Text MDReady to 898-211 for updates from the Governor's office related to COVID-19

If you are a service provider and need to update your resource information, click the link below:
https://211md.org/211provider-md-service-providers

hospital hallway_On October 1, 2013, the Maryland Health Connection opened the state's new Health Care Marketplace where you can apply for free or low-cost health care coverage, including Medicaid. You can find out more about this coverage by calling 2-1-1, or by visiting Maryland Health Connection.

 

MARYLAND UNITES: Responding to the COVID-19 Pandemic
https://governor.maryland.gov/marylandunites/

 

Governor Hogan Issues Guidance to Keep Marylanders Safe:

To see full and up-to-date details on the Hogan Administration's response to COVID-19, please click here.

Maryland Department of Health

The Maryland Department of Health (MDH) will begin operating a free COVID-19 testing site at the Baltimore Convention Center on Wednesday, June 17. Appointments are strongly encouraged, and patients can schedule by clicking HERE. Testing at the Convention Center site will occur on Wednesdays and Fridays between 8 a.m. and 2 p.m., weather permitting.
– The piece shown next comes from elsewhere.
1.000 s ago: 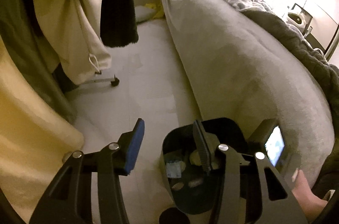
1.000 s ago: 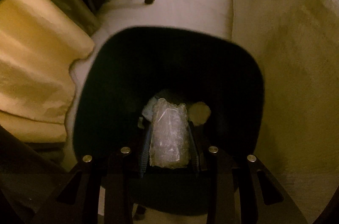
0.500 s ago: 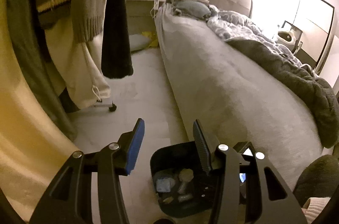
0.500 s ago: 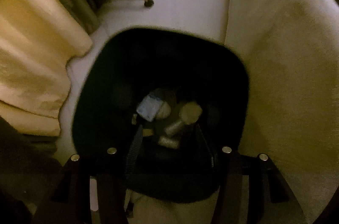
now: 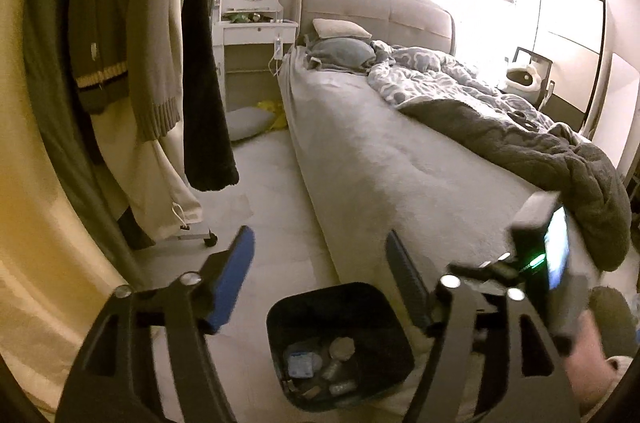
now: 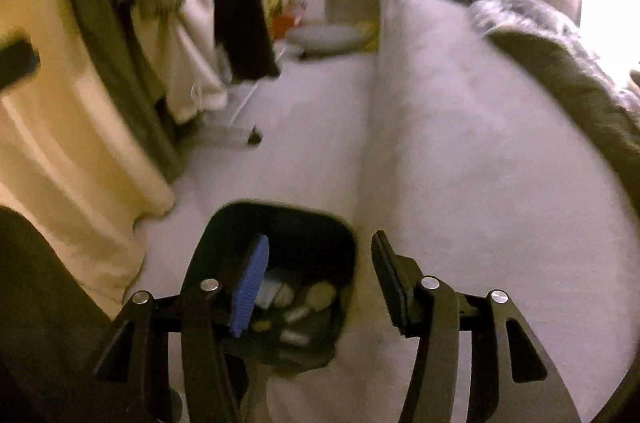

More details, including additional testing locations, can be found here
 

Visit Center For Disease Control And Prevention on guidelines for how to protect yourself and what to do if you are sick.

 

COVID-19 Basics

Q: What is a novel coronavirus? 

A novel coronavirus is a new coronavirus that has not been previously identified. The virus causing coronavirus disease 2019 (COVID-19), is not the same as the coronaviruses that commonly circulate among humans and cause mild illness, like the common cold.v

Q: How does the virus spread?

The virus that causes COVID-19 is thought to spread mainly from person to person, mainly through respiratory droplets produced when an infected person coughs, sneezes, or talks. These droplets can land in the mouths or noses of people who are nearby or possibly be inhaled into the lungs. Spread is more likely when people are in close contact with one another (within about 6 feet).

COVID-19 seems to be spreading easily and sustainably in the community (“community spread”) in many affected geographic areas. Community spread means people have been infected with the virus in an area, including some who are not sure how or where they became infected.

Q: Who is at higher risk for severe illness?

COVID-19 is a new disease and there is limited information regarding risk factors for severe disease. Based on currently available information and clinical expertise, older adults and people of any age who have serious underlying medical conditions might be at higher risk for severe illness from COVID-19.

Based on what we know now, those at high-risk for severe illness from COVID-19 are:

People of all ages with underlying medical conditions, particularly if not well controlled, including:

  • People with chronic lung disease or moderate to severe asthma
  • People who have serious heart conditions
  • People who are immunocompromised
    • Many conditions can cause a person to be immunocompromised, including cancer treatment, smoking, bone marrow or organ transplantation, immune deficiencies, poorly controlled HIV or AIDS, and prolonged use of corticosteroids and other immune weakening medications
  • People with severe obesity (body mass index [BMI] ≥40)
  • People with diabetes
  • People with chronic kidney disease undergoing dialysis
  • People with liver disease

 

Prevention

Q: How can I help protect myself?

Visit the How to Protect Yourself & Others page to learn about how to protect yourself from respiratory illnesses, like COVID-19.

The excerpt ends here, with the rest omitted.